(Dataset entries)
□ □ □ □ □ □ □

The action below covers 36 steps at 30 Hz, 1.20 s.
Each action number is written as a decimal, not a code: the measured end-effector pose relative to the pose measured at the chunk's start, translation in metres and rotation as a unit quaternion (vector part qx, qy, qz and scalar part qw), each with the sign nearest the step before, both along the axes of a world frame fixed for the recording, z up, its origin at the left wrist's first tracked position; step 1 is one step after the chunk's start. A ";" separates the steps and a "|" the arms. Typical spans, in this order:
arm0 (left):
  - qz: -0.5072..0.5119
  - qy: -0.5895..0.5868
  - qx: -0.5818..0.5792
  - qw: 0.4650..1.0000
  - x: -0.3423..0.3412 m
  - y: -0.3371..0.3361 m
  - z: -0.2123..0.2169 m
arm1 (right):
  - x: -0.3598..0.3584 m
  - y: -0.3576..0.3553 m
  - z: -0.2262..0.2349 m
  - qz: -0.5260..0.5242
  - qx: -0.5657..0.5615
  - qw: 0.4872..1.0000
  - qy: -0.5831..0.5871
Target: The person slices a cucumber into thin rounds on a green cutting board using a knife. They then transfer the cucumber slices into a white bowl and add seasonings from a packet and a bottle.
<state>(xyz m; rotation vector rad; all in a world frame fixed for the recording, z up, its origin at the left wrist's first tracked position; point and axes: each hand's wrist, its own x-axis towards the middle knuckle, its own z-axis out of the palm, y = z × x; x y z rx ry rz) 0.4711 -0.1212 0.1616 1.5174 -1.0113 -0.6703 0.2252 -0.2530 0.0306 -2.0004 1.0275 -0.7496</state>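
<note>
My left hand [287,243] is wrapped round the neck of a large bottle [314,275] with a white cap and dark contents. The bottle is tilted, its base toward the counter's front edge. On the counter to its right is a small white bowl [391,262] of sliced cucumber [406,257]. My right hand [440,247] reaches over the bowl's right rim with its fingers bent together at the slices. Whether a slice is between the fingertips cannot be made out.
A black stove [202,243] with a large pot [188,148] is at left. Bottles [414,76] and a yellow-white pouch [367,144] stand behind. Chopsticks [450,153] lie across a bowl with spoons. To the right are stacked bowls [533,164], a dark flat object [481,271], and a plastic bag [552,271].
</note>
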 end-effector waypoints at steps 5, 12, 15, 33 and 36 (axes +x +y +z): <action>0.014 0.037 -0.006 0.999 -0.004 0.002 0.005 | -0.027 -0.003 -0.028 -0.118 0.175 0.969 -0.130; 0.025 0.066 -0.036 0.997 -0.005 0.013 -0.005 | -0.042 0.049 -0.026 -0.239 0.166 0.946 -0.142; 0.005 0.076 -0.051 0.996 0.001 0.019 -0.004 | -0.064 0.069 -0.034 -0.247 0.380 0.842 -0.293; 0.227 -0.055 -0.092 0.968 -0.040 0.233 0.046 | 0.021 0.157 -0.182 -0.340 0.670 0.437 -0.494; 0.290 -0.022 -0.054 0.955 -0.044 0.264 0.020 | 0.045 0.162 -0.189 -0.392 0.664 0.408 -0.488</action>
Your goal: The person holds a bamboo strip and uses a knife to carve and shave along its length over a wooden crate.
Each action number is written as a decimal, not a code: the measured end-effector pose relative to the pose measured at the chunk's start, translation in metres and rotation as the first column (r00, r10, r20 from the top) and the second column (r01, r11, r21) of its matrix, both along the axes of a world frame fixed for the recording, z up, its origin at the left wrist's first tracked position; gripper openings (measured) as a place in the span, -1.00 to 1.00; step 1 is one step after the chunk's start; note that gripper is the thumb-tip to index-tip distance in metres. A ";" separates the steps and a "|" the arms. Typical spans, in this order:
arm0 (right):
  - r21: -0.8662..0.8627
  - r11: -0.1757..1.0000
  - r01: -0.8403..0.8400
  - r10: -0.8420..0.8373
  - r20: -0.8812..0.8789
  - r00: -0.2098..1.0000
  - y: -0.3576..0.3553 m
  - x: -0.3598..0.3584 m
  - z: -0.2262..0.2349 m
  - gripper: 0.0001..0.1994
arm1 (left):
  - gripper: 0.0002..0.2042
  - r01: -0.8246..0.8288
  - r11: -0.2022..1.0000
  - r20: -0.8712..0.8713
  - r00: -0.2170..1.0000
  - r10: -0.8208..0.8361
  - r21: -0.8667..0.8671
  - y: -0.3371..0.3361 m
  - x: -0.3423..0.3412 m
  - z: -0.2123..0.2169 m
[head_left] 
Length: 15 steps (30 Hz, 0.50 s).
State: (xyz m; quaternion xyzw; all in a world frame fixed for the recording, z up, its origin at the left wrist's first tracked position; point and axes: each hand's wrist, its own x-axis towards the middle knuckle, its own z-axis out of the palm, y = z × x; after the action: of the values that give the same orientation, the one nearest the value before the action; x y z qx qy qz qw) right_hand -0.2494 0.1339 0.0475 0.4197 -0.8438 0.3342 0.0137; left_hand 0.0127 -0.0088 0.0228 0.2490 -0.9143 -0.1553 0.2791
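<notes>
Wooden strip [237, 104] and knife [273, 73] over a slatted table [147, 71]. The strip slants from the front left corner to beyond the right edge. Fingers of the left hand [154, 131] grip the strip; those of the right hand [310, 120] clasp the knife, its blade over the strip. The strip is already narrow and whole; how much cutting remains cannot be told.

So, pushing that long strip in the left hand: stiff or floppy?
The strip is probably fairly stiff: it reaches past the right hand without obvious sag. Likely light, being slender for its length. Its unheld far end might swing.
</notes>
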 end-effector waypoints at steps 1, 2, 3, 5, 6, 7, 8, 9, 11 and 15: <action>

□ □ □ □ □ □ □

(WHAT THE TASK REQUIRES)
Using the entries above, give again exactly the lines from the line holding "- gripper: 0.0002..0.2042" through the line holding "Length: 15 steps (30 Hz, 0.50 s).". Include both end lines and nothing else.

(REPLY TO THE EXERCISE)
  - gripper: 0.0002..0.2042
  - r01: -0.8246..0.8288
  - r11: -0.2022..1.0000
  - r20: -0.8712..0.8713
  - r00: -0.2170..1.0000
  - r10: -0.8208..0.8361
  - r21: -0.8667..0.8671
  - y: -0.3371..0.3361 m
  - x: -0.3423..0.3412 m
  - z: -0.2123..0.2169 m
[head_left] 
Length: 15 steps (30 Hz, 0.50 s).

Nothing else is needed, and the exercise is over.